What you need to do: Show each line in the listing below that contains the word "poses".

*** Extracted material Section Begins ***

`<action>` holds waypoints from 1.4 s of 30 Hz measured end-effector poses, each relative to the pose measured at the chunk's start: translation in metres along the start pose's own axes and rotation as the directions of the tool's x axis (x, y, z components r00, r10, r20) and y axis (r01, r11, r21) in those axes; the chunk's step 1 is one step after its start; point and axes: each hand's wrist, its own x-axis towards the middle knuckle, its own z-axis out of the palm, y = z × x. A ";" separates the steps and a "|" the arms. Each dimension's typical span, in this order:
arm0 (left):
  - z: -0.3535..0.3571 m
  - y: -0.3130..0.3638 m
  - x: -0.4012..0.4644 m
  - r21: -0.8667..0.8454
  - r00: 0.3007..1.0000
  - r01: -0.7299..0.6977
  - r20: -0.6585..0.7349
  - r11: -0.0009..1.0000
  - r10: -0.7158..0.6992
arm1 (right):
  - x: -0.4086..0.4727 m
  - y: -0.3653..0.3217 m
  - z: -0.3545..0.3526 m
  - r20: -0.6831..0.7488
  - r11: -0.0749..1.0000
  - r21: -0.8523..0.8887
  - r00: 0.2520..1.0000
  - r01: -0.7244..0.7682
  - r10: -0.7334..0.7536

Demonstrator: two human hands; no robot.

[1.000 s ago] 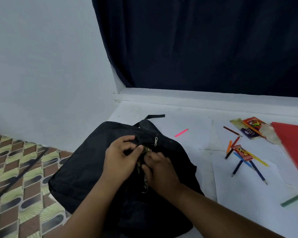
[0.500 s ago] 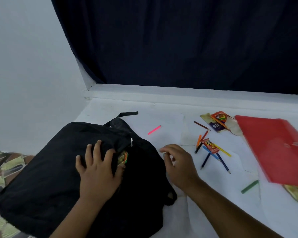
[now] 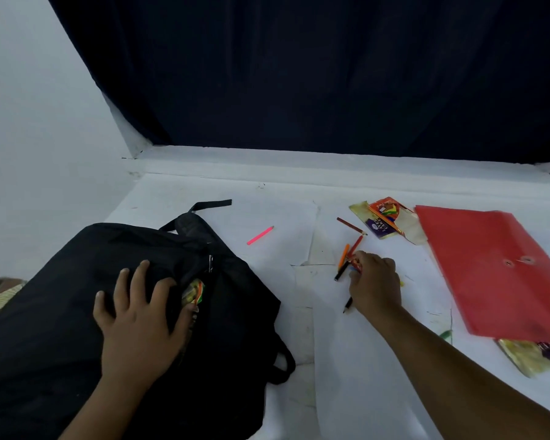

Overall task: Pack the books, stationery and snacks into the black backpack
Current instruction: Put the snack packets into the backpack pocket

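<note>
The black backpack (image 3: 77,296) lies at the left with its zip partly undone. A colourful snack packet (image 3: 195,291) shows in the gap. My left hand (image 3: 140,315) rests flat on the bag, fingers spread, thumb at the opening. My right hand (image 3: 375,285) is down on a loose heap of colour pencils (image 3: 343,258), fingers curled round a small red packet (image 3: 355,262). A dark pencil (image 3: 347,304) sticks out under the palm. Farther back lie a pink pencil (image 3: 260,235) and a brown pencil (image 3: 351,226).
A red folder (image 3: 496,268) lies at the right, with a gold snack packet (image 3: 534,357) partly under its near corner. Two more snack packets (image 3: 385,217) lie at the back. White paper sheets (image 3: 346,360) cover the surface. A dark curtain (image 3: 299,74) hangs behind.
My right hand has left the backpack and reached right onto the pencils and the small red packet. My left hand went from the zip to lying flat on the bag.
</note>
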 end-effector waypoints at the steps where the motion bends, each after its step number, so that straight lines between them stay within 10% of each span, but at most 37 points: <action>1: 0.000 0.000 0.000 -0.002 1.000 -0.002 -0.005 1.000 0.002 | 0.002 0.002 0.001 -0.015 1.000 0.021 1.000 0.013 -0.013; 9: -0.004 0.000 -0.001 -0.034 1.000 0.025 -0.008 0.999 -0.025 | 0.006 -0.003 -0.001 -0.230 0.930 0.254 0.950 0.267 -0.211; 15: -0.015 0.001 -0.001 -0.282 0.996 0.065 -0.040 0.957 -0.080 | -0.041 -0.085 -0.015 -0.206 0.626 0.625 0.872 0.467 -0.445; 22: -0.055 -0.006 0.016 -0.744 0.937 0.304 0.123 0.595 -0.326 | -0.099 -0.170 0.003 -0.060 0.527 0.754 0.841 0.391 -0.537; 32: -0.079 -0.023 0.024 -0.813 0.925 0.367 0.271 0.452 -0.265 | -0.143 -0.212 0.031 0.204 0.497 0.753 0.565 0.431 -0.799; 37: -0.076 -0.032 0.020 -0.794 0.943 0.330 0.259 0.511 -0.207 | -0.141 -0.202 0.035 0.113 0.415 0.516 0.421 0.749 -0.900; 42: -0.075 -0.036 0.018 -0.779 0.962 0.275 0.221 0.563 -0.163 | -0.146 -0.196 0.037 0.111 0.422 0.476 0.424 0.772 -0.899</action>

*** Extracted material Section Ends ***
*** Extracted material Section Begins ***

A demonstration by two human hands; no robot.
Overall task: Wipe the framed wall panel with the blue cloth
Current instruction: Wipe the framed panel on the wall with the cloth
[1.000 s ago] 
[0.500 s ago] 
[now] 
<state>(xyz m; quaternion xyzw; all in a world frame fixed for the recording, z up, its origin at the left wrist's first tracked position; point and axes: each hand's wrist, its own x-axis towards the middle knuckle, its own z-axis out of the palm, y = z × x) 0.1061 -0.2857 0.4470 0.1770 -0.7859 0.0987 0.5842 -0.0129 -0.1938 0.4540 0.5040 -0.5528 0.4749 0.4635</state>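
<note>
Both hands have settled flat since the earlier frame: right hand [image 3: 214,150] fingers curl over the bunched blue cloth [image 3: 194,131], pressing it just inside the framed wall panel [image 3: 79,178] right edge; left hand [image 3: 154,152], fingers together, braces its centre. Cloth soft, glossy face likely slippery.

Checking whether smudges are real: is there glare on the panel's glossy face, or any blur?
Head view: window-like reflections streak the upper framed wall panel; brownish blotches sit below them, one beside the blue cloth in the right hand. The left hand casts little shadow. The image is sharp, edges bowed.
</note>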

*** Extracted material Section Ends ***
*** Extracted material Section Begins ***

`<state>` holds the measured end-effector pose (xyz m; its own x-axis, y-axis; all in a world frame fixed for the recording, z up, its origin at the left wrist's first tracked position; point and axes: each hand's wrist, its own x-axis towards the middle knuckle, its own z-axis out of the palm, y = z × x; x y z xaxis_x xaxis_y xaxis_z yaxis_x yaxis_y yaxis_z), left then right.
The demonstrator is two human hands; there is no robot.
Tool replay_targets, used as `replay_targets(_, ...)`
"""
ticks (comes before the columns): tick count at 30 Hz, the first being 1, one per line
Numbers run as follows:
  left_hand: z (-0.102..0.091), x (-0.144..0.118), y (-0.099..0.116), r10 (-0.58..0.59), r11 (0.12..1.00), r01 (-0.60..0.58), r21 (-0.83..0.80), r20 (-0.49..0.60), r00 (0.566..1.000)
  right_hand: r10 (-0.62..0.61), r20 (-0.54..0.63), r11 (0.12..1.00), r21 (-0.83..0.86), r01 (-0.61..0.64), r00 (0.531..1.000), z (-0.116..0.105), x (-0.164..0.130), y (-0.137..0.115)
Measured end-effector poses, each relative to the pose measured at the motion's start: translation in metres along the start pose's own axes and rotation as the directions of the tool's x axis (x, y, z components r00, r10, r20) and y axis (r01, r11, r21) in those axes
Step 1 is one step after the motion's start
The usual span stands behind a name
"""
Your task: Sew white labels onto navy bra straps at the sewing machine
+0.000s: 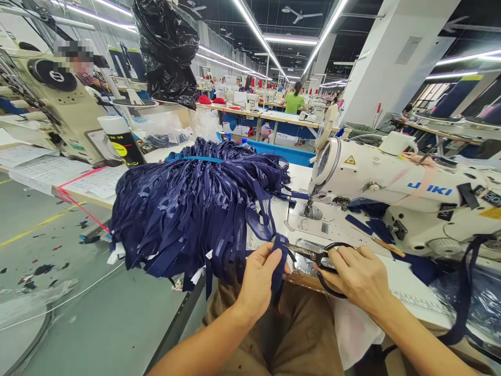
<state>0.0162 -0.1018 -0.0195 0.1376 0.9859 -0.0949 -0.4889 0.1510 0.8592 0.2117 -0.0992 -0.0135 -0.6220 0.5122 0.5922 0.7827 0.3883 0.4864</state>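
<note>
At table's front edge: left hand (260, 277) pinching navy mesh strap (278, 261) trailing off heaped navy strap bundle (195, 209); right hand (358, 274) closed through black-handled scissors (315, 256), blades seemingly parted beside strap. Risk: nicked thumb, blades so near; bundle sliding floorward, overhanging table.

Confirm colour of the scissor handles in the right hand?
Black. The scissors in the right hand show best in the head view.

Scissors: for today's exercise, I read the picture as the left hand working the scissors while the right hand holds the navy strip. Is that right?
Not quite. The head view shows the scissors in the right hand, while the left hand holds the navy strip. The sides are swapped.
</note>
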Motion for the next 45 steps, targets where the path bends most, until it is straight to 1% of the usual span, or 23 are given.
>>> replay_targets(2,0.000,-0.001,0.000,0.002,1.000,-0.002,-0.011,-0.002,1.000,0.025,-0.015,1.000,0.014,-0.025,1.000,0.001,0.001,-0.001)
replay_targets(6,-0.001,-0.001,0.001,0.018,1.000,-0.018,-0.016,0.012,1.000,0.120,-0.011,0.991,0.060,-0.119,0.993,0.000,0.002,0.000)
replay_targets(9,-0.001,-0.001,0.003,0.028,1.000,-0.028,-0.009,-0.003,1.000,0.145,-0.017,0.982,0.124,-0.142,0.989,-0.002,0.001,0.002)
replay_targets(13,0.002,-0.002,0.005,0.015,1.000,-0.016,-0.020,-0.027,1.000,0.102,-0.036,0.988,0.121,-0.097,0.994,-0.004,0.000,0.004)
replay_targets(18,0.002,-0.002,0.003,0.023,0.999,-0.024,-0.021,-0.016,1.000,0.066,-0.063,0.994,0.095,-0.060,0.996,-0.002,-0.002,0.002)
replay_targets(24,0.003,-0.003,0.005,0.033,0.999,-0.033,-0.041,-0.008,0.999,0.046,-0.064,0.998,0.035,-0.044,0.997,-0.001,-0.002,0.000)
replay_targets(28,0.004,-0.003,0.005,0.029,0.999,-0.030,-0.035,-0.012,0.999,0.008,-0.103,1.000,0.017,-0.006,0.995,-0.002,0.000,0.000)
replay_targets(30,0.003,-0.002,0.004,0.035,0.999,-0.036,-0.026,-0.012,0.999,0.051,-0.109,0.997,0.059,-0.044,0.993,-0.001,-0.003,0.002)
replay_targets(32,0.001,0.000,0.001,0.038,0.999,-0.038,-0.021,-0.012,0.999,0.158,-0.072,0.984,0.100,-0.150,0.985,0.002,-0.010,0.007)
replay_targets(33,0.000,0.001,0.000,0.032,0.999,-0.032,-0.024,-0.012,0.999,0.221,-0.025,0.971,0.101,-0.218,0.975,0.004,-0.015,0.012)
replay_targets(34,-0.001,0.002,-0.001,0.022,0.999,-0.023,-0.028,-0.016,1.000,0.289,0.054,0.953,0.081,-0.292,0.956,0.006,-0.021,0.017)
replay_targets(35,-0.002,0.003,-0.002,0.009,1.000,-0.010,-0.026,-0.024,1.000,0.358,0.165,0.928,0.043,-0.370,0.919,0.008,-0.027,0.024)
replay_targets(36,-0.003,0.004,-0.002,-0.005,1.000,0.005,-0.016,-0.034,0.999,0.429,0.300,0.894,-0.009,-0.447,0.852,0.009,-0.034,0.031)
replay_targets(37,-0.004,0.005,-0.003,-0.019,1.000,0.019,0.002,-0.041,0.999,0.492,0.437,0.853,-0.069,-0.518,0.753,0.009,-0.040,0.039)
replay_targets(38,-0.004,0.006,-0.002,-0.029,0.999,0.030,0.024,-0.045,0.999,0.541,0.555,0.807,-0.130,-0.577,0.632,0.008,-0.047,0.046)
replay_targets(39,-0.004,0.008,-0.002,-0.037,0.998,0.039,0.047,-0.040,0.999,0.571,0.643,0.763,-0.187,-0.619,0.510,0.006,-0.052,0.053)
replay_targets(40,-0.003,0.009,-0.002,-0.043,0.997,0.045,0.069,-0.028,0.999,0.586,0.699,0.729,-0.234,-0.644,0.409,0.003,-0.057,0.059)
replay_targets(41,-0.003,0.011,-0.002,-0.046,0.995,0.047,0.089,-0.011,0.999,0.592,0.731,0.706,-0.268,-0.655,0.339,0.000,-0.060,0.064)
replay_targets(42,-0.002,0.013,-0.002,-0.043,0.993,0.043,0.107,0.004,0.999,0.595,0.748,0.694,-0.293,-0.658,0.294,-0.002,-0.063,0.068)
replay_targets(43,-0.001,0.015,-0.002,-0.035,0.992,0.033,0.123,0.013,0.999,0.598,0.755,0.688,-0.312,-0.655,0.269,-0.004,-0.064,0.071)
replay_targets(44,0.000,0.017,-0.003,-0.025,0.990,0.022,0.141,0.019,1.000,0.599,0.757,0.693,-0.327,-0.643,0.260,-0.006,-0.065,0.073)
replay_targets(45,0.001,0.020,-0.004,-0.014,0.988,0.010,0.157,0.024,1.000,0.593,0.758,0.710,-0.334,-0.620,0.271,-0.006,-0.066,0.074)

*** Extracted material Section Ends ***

Task result:
`<action>` holds waypoints from 1.4 s of 30 Hz measured end-effector poses, each relative to the pose measured at the chunk's start: translation in metres along the start pose's own axes and rotation as the directions of the tool's x axis (x, y, z components r00, r10, r20) and y axis (r01, r11, r21) in those axes; the chunk's step 1 is one step after its start; point and axes: each hand's wrist, its own x-axis towards the middle knuckle, its own z-axis out of the palm, y = z × x. A ";" separates the steps and a "|" the arms. Each dimension's typical span, in this order:
Measured end-effector poses, each relative to the pose measured at the motion's start: translation in metres along the start pose's own axes and rotation as the directions of the tool's x axis (x, y, z components r00, r10, r20) and y axis (r01, r11, r21) in those axes

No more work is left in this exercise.